And this is very true! What women want is what men become - if women collectively decided that they would choose neo-nazis over all other men, you can be sure that many perfectly tolerant men will find themselves with very different views. This is the power of women in the modern world, with no religion or philosophy to guide us: men follow their penises.
But Why Do Women Like Jerks?
It's partly due to what we actually describe as a jerk.
Part of the very definition of what we know a jerk to be, is that he has confidence!
Confidence - a trait that many women value the most in a man - jerks then have at least some form of strength and power, qualities that most societies dictate men must have in order to be attractive.
The nice guys tend to be quieter and less confident in themselves - and that's fine, in a friend. But in a sexual partner in particular, shyness and low confidence are mostly seen as pathetic. As society has it, in the eyes of women who want someone to take control, a nice guy tends not to be the answer.
But Never Fear!
All of that said however, it's perfectly possible to be both confident and nice. Powerful and strong men who can also be compassionate and caring for others are, undoubtedly, much more popular with women than just confident jerks - but how many of these men do you think are around and do you really think you might be one of them?
You often hear from women that there are 'no good men around' and perhaps this is true - they are faced with the choice of nice shy guy or confident jerk. Perhaps it is women and not us who are real victims in this!
I always hear of nice shy guys complaining that girls don't like them because they're nice, no, girls don't like them because they're pathetic!
Now, as a nice guy yourself, you might think "but why do women have to be such b*****s to unconfident men?" And the answer of course is something along the lines of they are naturally inclined towards confidence or maybe, you are just looking for hot women who have high standards which you simply do not meet.

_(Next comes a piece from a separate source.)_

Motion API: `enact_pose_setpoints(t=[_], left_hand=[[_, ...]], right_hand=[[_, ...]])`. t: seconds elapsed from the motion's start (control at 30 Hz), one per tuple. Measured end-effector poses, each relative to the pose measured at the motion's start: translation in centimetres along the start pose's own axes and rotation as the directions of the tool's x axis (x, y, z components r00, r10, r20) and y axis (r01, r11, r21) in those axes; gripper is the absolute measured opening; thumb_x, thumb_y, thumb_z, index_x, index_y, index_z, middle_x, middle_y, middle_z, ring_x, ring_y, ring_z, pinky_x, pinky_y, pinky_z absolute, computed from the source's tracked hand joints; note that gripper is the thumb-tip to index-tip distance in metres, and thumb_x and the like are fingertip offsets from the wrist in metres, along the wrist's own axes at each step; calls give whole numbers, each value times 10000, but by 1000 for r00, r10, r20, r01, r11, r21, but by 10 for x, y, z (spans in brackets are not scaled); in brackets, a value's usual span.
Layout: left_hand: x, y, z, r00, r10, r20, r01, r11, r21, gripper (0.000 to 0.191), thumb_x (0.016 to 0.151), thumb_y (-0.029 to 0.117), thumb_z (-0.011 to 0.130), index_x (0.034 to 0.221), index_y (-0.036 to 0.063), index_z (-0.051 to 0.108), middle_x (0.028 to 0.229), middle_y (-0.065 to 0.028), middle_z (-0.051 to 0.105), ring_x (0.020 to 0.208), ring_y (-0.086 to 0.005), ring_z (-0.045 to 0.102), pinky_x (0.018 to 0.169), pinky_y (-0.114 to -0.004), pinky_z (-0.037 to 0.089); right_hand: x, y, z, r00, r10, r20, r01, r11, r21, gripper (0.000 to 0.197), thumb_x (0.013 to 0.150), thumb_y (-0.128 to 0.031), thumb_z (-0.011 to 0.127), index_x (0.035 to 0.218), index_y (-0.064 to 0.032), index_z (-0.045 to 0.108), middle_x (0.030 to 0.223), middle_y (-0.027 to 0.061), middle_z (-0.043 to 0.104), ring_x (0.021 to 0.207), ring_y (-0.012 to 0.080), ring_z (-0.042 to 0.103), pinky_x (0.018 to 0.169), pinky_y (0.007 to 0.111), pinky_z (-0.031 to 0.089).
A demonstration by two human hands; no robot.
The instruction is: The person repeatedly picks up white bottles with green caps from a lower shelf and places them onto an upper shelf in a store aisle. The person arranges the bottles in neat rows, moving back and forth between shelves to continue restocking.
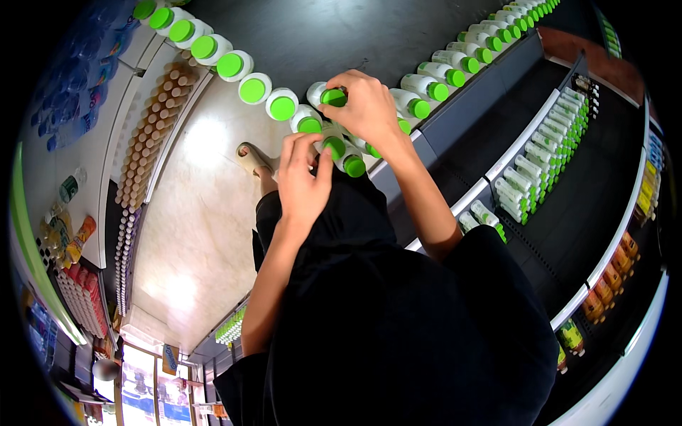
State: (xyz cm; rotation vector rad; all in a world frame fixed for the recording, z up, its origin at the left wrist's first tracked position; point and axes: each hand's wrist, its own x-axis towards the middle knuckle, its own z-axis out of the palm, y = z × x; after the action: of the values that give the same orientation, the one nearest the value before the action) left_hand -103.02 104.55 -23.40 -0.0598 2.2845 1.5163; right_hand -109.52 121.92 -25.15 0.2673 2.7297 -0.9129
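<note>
White bottles with green caps line two edges of a dark shelf top [298, 37], and the rows meet at the corner before me. My right hand [367, 104] has its thumb and fingers around the green cap of a white bottle [315, 95] set just inside the corner. Lower down, my left hand [303, 181] is at the outer corner bottles, its thumb close to the cap of one bottle [334, 148]; whether it grips that bottle cannot be told. Another corner bottle [354, 166] stands just right of my left hand.
Lower shelves on the right hold more green-capped bottles [543, 144] and orange drink bottles [605, 285]. Across the pale floor [208, 213], a shelf on the left carries brown-capped bottles [154, 128] and blue water packs [80, 80]. A foot in a sandal [253, 160] shows below.
</note>
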Motion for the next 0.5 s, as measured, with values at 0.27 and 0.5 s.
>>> enact_pose_setpoints(t=[0.27,0.5], left_hand=[[-6,-37,-6,999,-51,8,51,998,22,311,948,137,703,1231,51,608,1182,-123,644,831,-250,701,730,-389,552],[-9,-37,-3,994,-91,57,86,992,97,336,936,145,707,1240,49,602,1250,-164,651,947,-329,708,830,-450,563]], right_hand=[[-3,-7,3,1000,-17,15,17,998,-61,323,724,-215,850,998,-59,783,1019,81,749,896,352,727,768,442,576],[-4,-7,-2,997,-43,66,49,994,-96,321,727,-197,837,1010,-56,782,1042,97,736,900,370,723,783,454,578]])
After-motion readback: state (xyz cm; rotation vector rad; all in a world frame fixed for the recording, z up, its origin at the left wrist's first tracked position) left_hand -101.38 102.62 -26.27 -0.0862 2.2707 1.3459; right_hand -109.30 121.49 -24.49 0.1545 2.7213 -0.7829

And ask yourself this, if you so readily judge women on their looks and create a standard for yourself, exiling millions of women from a possibility with you - do you honestly not expect women to create a standard for themselves which could exclude you?
Everyone is generally nice to everyone else in the modern world: we can all be friends, but it only make sense that when we decide on who we're going to spend a lot of time with we might be a little pickier.
So the next time you find yourself blaming your poor chances with women on just how nice you are, consider that women 1. Haven't actually seen just how nice you are because you haven't said a word to them and 2. It might just be because you are not considered within the standards of that woman: that means power, money, looks and intellect. Work on those four things and you will find that both men and women will want to be closer to you.
Most of all, remember: niceness can easily be interpreted as being a pushover and being weak - these pathetic characteristic can be very unattractive to a woman and who can blame her! Many women like to feel that their partner has control over his life and himself so that when they date, he might do the same with their relationship, children, finances or just have a good time in the bedroom!
Niceness can be seen as an implication for weakness but also goodness in a woman's eyes - remember though that being strong does not mean being a d****head - how many real d***heads do you know with healthy and happy relationships?